**Activity**
Report each line from the listing that the string "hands" appears in.

(Beginning of Provided data)

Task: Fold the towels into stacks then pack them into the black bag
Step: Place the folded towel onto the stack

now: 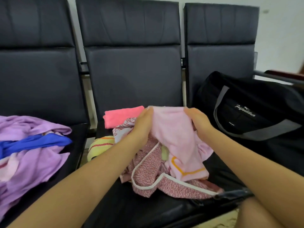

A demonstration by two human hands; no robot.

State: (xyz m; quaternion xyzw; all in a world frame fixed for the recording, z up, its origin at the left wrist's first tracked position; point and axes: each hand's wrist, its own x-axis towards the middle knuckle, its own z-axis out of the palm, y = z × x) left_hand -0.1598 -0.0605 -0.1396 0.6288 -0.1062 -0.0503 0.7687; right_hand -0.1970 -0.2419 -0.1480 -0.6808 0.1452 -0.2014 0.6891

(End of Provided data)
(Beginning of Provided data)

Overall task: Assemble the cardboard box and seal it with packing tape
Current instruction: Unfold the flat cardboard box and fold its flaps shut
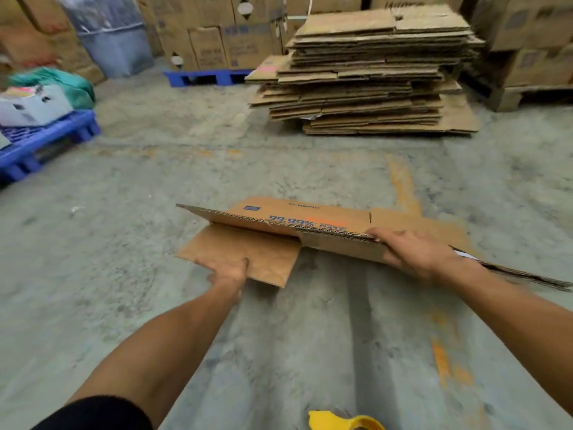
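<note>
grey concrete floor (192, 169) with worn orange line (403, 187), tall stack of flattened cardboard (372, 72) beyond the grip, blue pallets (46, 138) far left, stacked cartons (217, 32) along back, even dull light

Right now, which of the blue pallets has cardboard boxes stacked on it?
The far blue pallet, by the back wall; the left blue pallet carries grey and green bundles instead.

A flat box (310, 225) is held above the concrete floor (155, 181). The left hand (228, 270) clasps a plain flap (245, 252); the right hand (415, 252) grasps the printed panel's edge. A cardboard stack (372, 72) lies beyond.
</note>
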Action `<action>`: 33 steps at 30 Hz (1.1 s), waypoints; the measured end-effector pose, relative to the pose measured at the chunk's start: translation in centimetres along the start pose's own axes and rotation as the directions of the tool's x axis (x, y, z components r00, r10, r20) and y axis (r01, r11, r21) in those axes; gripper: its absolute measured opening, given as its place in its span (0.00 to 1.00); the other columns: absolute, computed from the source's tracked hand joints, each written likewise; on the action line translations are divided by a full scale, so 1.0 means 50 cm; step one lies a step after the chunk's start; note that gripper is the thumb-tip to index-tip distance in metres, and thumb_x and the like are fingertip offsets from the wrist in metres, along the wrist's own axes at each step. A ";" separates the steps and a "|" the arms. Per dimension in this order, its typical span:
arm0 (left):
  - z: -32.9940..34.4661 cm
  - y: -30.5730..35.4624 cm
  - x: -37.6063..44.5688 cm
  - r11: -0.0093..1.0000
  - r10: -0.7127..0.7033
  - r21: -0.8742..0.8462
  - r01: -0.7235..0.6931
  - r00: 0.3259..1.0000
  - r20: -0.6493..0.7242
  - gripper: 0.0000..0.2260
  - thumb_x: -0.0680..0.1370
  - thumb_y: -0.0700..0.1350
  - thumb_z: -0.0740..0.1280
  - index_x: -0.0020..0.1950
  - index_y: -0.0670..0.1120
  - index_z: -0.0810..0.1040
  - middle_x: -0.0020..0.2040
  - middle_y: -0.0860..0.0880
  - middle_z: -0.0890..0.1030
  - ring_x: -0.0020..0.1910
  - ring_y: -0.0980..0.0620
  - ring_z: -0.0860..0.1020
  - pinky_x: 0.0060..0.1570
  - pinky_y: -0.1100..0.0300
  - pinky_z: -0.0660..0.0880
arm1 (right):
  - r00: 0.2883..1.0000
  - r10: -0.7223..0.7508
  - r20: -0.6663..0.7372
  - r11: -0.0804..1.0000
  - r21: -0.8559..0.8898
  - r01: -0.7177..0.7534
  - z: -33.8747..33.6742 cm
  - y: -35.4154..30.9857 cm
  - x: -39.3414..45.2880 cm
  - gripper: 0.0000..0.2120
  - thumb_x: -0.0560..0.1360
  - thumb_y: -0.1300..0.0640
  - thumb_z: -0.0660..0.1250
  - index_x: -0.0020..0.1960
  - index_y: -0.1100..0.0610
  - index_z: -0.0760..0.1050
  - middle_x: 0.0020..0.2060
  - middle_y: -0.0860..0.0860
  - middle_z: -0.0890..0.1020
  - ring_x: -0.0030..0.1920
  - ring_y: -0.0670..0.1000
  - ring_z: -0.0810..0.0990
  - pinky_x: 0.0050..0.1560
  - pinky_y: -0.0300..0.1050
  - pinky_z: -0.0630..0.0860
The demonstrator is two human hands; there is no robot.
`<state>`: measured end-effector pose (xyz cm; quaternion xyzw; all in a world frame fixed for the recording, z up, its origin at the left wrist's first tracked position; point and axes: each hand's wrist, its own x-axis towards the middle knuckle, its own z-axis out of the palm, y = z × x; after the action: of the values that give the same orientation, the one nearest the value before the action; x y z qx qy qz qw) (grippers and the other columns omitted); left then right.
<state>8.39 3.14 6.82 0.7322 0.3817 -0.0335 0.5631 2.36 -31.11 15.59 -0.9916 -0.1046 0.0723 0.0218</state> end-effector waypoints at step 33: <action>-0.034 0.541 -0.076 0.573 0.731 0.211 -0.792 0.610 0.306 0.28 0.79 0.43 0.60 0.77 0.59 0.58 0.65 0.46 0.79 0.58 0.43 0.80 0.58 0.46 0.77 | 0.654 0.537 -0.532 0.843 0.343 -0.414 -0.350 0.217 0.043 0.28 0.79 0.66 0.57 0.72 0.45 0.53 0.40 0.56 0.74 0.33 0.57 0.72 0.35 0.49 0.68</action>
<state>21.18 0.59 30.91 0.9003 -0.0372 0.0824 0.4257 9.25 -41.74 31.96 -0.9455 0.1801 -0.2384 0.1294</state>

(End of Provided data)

**Response to this task**
A demonstration by two human hands; no robot.
The demonstrator is two human hands; there is no robot.

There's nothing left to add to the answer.